The Next-Node Approach: Systematically Researching and Organizing Labour Along the Global Garment Value Chain

Tuesday, 8 July 2025: 00:30
Location: ASJE021 (Annex of the Faculty of Legal, Economic, and Social Sciences)
Oral Presentation
Michaela DOUTCH, University of Bonn, Germany
Labour struggles take place along the entire garment value chain at various nodes in the world. Whether on the cotton plantations in Brazil, in the garment factories of Cambodia or on the second-hand markets in Accra: workers fight everyday struggles of re/production, documenting diverse forms and dimensions of labour agency. Investigating these labour realities and struggles in such complex global re/production networks (GRPNs) like the garment industry – explicitly from a labour (geography) perspective – is, however, a challenging task.

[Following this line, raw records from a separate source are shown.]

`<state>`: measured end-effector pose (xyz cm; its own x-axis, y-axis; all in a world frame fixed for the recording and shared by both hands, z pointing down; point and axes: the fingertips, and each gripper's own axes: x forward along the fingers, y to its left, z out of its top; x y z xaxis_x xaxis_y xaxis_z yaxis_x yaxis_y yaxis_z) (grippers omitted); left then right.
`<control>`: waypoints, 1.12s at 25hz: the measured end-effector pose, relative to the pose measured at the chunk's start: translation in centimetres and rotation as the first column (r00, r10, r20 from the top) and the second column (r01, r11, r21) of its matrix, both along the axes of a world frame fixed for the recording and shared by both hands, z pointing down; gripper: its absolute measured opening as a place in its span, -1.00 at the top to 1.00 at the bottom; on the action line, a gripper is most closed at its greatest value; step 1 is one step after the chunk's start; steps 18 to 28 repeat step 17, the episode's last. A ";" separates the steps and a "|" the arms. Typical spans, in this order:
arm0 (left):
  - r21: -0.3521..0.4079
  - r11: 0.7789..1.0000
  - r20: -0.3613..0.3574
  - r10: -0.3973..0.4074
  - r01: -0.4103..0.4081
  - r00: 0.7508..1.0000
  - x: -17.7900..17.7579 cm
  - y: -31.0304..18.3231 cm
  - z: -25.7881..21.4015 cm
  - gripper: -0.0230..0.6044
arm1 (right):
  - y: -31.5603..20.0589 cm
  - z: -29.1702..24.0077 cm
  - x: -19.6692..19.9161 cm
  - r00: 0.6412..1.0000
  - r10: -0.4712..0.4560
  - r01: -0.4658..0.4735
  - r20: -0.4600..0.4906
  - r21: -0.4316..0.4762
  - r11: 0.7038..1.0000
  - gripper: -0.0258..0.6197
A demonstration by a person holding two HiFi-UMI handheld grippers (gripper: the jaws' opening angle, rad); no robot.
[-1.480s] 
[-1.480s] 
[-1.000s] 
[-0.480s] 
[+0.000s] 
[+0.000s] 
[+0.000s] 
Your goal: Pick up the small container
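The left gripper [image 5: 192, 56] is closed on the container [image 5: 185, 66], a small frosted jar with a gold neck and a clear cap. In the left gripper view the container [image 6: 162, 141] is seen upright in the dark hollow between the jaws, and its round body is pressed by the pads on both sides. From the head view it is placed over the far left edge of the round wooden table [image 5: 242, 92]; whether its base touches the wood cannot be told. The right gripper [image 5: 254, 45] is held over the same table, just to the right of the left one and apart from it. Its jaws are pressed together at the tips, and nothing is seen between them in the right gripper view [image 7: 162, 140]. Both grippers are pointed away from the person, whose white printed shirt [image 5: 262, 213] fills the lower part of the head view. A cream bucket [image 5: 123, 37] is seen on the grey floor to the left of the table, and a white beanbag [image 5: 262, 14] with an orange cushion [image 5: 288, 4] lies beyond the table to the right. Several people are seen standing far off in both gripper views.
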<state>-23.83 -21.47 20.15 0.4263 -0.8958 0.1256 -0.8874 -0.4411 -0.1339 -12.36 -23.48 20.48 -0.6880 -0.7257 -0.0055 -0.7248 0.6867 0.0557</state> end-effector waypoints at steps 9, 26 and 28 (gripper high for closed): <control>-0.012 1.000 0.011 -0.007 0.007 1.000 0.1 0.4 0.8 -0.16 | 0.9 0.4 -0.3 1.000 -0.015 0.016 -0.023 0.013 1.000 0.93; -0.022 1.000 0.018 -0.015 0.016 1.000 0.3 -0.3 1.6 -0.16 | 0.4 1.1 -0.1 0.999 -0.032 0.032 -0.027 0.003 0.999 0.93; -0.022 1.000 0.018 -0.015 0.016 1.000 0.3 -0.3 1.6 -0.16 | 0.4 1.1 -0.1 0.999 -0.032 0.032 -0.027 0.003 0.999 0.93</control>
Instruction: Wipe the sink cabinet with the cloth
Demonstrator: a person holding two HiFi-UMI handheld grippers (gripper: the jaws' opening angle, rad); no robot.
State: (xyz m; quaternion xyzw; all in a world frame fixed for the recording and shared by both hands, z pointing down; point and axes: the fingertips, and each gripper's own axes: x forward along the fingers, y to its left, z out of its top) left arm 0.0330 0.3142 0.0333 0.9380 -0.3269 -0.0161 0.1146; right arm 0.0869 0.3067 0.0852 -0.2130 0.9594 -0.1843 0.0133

At this point, the next-node approach can serve as a methodological tool to systematically investigate labour struggles - and thus also life realities and strategies of workers - along the garment value chain from a dedicated labour perspective. The approach brings workers along the value chain together at the next node in the chain (for example, from factory workers to truck drivers to dock workers) in order to examine life realities and struggles together with the workers and in relation to each other.

A gathering of garment factory workers and truck drivers in Cambodia as part of a participatory research project shows challenges, but also great potentials of systematically bringing together different groups of workers – here from factories and logistics – to investigate together labour struggles along the value chain as well as options for (joint) actions.